Doğrusu size Allahtan bir aydınlatıcı ve apaçık bir kitap gelmiştir.
(16) Allah, onunla hoşnut olduğu şeyleri isteyenleri
kurtuluş yollarına iletip karanlıklardan aydınlığa çıkarır ve onları dosdoğru
bir yola hidayet eder.
(17) -Allah, Meryem oğlu Mesihtir, diyenler kafir
olmuştur. De ki: - Allah, Meryem oğlu Mesihi, anasını ve yeryüzünde olanların
hepsini yok etmeyi dilese; Allaha karşı kimin elinde bir şey var. Göklerin,
yerin ve arasındakilerin hakimiyeti Allahındır. O, dilediğini yaratır. Allahın
her şeye gücü yeter.
(18) Yahudi ve Hıristiyanlar: -Biz, Allahın oğulları ve
sevgilileriyiz, dediler. De ki: -Öyleyse, günahlarınız sebebiyle Allah, sizi
niye cezalandırıyor? Hayır, siz de onun yarattıklarından bir beşersiniz! Allah
dilediğini bağışlar, dilediğine azap eder. Göklerin, yerin ve ikisinin
arasındakilerin hakimiyeti Allahındır. Dönüş de Onadır.

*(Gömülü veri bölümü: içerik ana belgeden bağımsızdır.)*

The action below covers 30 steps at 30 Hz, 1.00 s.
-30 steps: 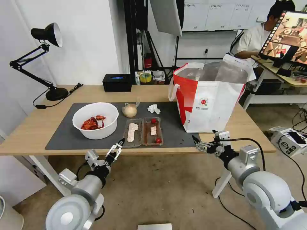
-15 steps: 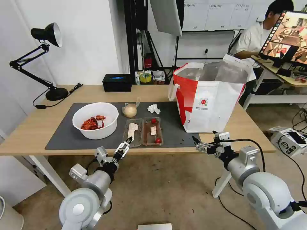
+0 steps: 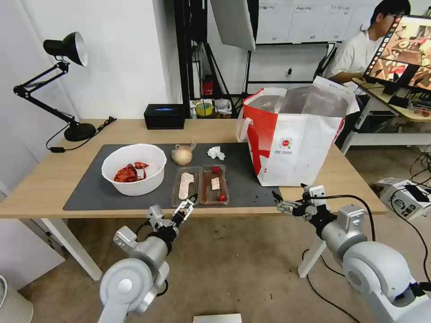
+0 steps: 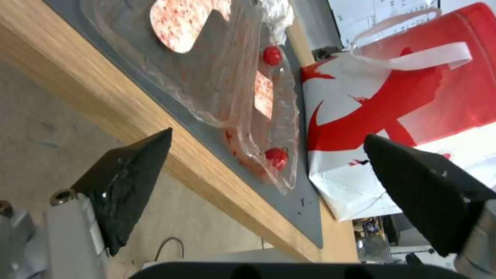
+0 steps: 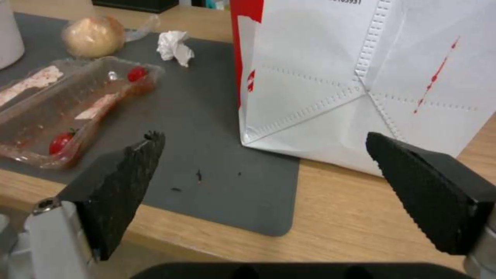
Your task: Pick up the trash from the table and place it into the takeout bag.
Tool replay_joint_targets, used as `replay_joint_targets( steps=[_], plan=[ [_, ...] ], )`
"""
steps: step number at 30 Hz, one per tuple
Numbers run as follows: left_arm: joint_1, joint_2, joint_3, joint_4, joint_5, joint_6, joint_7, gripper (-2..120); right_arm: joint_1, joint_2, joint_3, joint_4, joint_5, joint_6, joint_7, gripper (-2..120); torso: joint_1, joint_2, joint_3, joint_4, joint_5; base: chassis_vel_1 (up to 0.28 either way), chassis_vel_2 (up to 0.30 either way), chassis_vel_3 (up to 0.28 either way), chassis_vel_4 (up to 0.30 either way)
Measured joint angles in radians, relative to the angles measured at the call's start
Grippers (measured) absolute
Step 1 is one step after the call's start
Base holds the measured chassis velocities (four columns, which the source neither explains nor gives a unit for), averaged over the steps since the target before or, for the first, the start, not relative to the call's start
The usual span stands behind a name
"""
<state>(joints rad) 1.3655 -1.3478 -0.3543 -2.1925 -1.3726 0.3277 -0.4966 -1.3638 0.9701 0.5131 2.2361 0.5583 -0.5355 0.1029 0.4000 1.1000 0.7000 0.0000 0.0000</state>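
Note:
On the dark mat of the table [image 3: 40, 181] lies the trash: a white bowl [image 3: 134, 168] with red scraps, an open clear tray [image 3: 200, 185], a crumpled tissue [image 3: 216, 153] and a bagged beige ball [image 3: 182, 155]. The red-and-white takeout bag [image 3: 294, 139] stands upright at the mat's right end. My left gripper [image 3: 192, 200] hangs open just off the table's front edge, in front of the tray [image 4: 227, 77]. My right gripper [image 3: 277, 202] is open at the front edge, below the takeout bag [image 5: 362, 58], holding nothing.
A black desk lamp [image 3: 67, 49] and its cable occupy the table's back left. A black box [image 3: 164, 116] sits at the back edge. A second desk with a monitor [image 3: 402, 49] stands to the right, behind the bag.
My left arm has swung rightward and forward, bringing its gripper from below the bowl's side to the tray's front edge. The right arm has barely shifted.

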Motion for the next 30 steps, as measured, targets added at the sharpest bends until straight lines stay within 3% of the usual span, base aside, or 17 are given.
replay_joint_targets(
  steps=[30],
  plan=[
    [-0.115, -0.002, 0.051, 0.099, -0.047, -0.008, -0.03, 100, 0.001, -0.002, -0.002, -0.03, -0.002, 0.004, 0.0, 100, 0.0, 0.0, 0.0, 0.0, 0.0, 0.0, 0.0, 0.0, 0.0]
  ],
)
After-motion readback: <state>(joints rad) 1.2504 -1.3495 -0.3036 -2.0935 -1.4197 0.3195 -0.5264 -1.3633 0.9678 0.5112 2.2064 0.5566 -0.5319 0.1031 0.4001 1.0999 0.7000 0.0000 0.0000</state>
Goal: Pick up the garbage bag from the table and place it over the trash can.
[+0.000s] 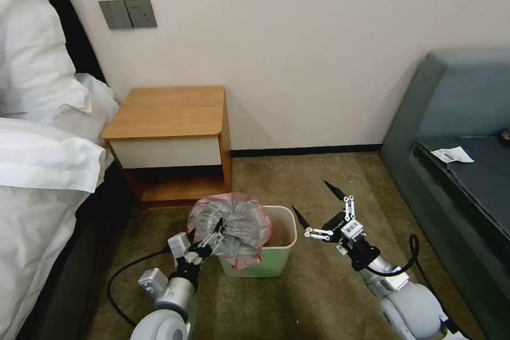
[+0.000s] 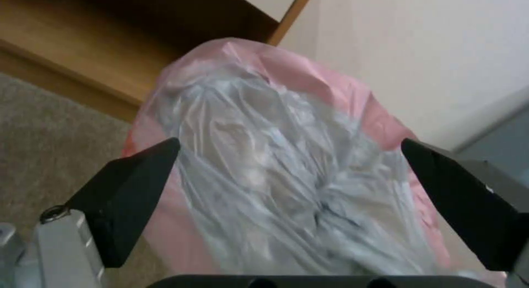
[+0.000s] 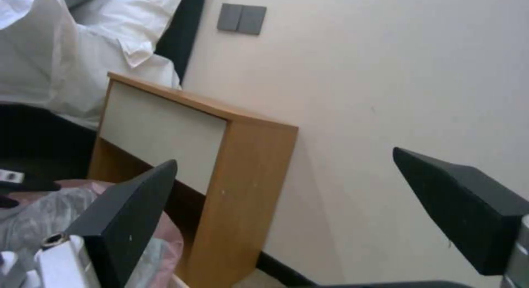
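So the garbage bag (image 1: 229,228) is bunched up in a silvery wad with its pink rim showing, sitting on the left half of the trash can (image 1: 279,255), bottom centre of the head view. The left gripper (image 1: 204,239) is right up against the bag's left side, fingers spread wide, not pinching it. The right gripper (image 1: 317,207) hangs just right of the bin, fingers also spread. The table (image 1: 170,111) sits behind, centre-left
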Motion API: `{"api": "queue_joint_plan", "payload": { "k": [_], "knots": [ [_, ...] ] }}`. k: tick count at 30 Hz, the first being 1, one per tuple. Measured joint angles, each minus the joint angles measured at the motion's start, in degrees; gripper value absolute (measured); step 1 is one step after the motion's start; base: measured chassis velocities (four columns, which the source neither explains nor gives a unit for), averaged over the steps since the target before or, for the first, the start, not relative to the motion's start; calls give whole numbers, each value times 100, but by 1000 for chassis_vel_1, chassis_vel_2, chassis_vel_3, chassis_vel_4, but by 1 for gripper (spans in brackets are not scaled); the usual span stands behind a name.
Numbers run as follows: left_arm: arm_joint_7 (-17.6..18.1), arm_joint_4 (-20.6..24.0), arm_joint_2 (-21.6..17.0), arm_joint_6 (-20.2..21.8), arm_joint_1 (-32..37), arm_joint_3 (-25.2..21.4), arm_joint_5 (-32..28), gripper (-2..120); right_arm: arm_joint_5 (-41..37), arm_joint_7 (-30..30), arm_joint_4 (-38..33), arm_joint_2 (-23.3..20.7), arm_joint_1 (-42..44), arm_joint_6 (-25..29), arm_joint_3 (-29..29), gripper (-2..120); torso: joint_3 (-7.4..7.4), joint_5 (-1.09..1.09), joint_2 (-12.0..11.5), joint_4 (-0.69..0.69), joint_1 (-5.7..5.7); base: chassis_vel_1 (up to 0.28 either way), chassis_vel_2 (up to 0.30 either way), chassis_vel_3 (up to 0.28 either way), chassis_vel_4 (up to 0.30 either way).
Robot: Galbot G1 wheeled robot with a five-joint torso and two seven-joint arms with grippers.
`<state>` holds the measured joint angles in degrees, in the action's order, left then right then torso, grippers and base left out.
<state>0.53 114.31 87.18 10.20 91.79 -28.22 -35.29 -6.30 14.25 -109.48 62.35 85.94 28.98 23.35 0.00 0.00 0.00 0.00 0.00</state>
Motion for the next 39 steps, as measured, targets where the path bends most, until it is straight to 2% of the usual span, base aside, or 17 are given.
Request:
{"api": "queue_joint_plan", "payload": {
  "k": [11,20,27,33,39],
  "knots": [
    [126,-223,-93,382,-279,-39,13,99,24,82,-71,51,199,92,130,100,0,0,0,0,0,0,0,0,0],
    [364,-248,-19,721,-419,-88,100,96,30,113,-51,80,256,155,170,100,0,0,0,0,0,0,0,0,0],
    [354,-208,-16,1195,-391,-89,115,93,32,165,-102,100,309,204,217,100,0,0,0,0,1,0,0,0,0],
    [342,-162,-18,1285,-388,-90,174,93,36,205,-103,129,342,247,246,100,0,0,0,0,1,0,0,0,0],
    [479,-164,2,1196,-438,-142,234,93,38,228,-90,147,364,281,324,100,0,0,0,0,0,0,0,0,0]
  ]
}}
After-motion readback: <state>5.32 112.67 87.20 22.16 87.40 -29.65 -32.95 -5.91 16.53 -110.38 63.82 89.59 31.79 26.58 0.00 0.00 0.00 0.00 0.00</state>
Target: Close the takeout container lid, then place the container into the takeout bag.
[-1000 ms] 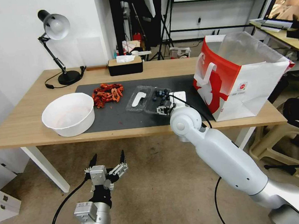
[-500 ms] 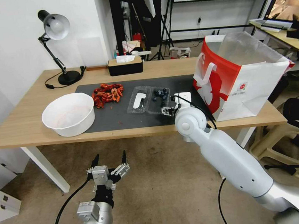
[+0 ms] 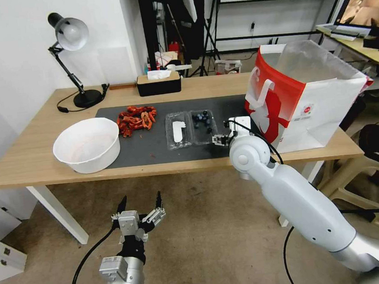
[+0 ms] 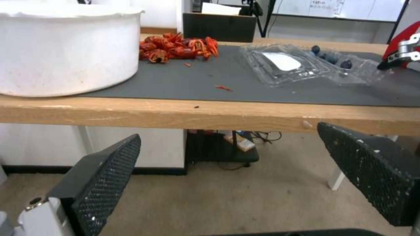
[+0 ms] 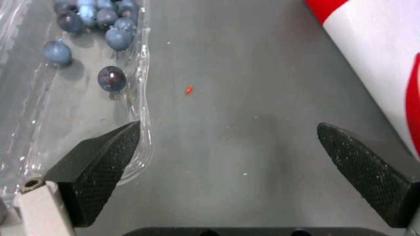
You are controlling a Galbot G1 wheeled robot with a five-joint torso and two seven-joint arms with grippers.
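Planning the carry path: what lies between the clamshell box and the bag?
Bare dark mat, save one tiny red crumb, in the right wrist view. The open right gripper hovers there, between the takeout container and takeout bag.

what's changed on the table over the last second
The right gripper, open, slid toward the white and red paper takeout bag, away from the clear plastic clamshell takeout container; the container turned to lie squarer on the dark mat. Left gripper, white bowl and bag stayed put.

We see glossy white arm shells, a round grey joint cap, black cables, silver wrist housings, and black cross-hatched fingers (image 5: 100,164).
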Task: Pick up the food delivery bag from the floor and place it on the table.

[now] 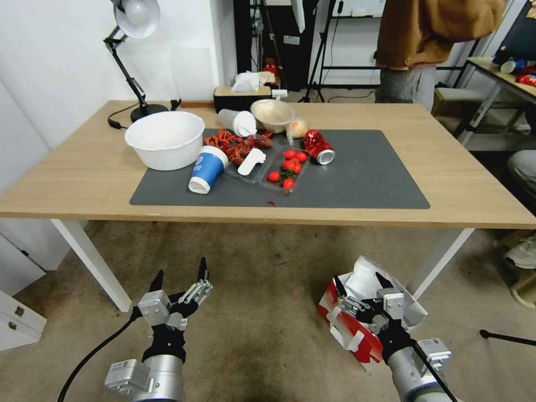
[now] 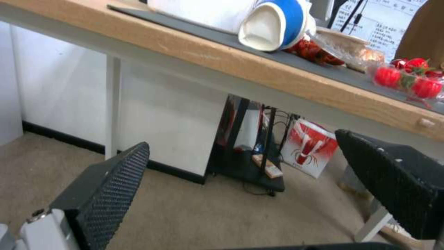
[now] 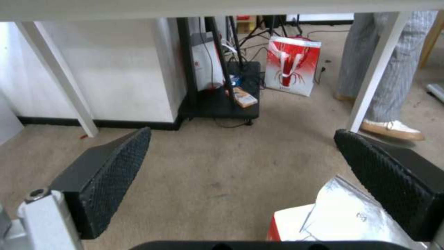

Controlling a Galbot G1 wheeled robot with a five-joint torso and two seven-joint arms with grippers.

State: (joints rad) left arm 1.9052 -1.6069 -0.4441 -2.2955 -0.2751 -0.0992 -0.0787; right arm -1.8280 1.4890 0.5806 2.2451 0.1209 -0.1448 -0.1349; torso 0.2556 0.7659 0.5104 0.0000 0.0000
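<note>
The food delivery bag (image 1: 357, 341) stands on the floor (image 1: 268, 318) at the lower right, white with red sides, its top flaps spread and the silver foil lining (image 3: 342, 215) showing. My right gripper (image 1: 360, 281) hovers open just over the bag's open top; in the right wrist view (image 3: 242, 135) the bag sits by one finger (image 3: 393, 180), not between the two. My left gripper (image 1: 180, 269) hangs open over bare floor to the left, holding nothing, below the front edge of the table (image 1: 84, 178). The dark grey mat (image 1: 363, 178) has free room on its right half.
On the mat's left half stand a white bowl (image 1: 165, 138), a tipped blue cup (image 1: 206, 168), trays of crayfish and tomatoes (image 1: 287, 166) and a red can (image 1: 319, 148). A white table leg (image 1: 441, 262) rises beside the bag. Another red-and-white bag (image 3: 291, 66) stands beyond the table.
</note>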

(19) -Ey Kitap ehli! Peygamberlerin gelmediği dönemde
Bize, müjdeci ve uyarıcı gelmedi. demeyesiniz diye, size gerçekleri açıkça
anlatan Peygamberimiz geldi. O, müjdeci ve uyarıcı olarak gelmiştir. Allahın
her şeye gücü yeter.
(20) Musa kavmine: - Ey kavmim, Allahın size olan
nimetlerini hatırlayın, içinizden peygamberler çıkarmış ve sizi hükümdarlar
yapmıştır. Alemde kimseye vermediğini size vermiştir.

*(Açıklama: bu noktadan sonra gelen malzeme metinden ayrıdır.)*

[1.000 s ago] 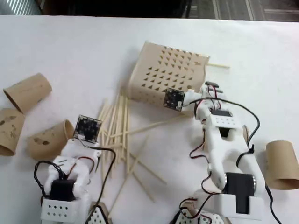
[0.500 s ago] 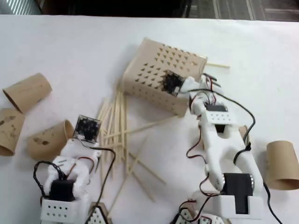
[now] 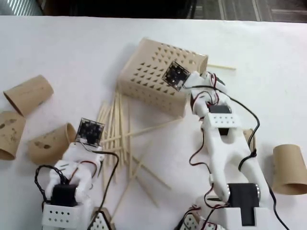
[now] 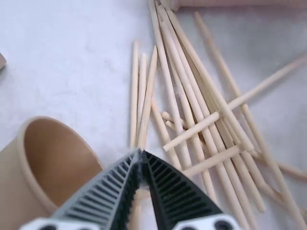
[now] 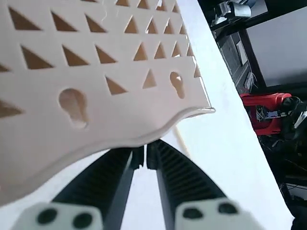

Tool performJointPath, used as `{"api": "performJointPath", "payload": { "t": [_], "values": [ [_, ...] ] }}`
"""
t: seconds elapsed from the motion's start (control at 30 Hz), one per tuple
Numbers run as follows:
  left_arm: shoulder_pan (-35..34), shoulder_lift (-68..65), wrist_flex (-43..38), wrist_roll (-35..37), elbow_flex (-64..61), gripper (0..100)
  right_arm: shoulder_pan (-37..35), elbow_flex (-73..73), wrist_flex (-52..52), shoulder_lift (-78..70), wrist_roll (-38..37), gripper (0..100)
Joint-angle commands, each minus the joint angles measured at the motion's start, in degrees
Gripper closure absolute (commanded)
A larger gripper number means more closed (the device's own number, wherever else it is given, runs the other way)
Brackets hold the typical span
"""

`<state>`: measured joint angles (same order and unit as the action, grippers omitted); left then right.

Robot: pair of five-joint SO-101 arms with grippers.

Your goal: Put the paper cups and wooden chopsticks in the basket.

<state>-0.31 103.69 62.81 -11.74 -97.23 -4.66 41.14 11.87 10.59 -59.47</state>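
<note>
Dragged leftward and turned, the basket (image 3: 148, 79) now touches the scattered chopsticks (image 3: 120, 124); the right gripper (image 5: 145, 155) pinches its rim. The left gripper (image 4: 140, 155), pressed together and empty, hangs beside 1 paper cup (image 4: 43, 163). That thin-rim pinch could slip and drop the basket.

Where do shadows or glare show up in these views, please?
High view: even light on the table, only faint shadows beside the chopsticks. Left wrist view: the inside of the paper cup is shaded. Right wrist view: a small sheen on the rim of the basket, the table bright beyond.
</note>
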Motion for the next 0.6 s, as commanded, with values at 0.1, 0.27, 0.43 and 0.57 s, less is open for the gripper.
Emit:
{"api": "performJointPath", "payload": {
  "t": [0.1,0.27,0.43,0.57],
  "values": [
    [0.04,0.48,-1.14,-0.26,0.26,98,-0.66,-2.99,-0.48,3.91,0.70,97.5],
    [0.04,0.48,-1.14,-0.26,0.26,98,-3.65,-3.34,-0.66,3.91,0.88,97.5],
    [0.04,0.48,-1.14,-0.26,0.26,98,-7.43,-5.89,-0.57,6.37,7.47,97.1],
    [0.04,0.48,-1.14,-0.26,0.26,98,-9.98,-9.85,-0.48,6.90,10.55,97.1]
  ]
}}
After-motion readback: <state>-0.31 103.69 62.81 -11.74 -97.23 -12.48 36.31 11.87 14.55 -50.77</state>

(21) Ey kavmim, Allahın yazdığı kutsal yere girin.
Ardınıza dönmeyin yoksa hüsrana uğrayanlar olarak alaşağı edilirsiniz, demişti.
(22) -Ey Musa, orada zorba bir kavim var, onlar oradan
çıkmadıkça biz oraya giremeyeceğiz. Eğer çıkarlarsa, biz de gireriz, diye
karşılık vermişlerdi.
(23) Korkanlar arasında bulunan Allahın nimete erdirdiği
iki adam: -Üstlerine kapıdan yürüyün, oradan girerseniz, muhakkak galip
gelirsiniz. Eğer, mümin iseniz Allaha güvenin, demişlerdi.
(24) -Ey Musa, onlar orada oldukça biz asla oraya
girmeyeceğiz. Sen ve Rabbin gidin savaşın. Biz burada oturacağız, demişlerdi.
(25) Musa: -Rabbim, ben, kendimden ve kardeşimden başkasına
söz geçiremiyorum. Artık bizimle bu fasık toplumun arasını ayır, dedi.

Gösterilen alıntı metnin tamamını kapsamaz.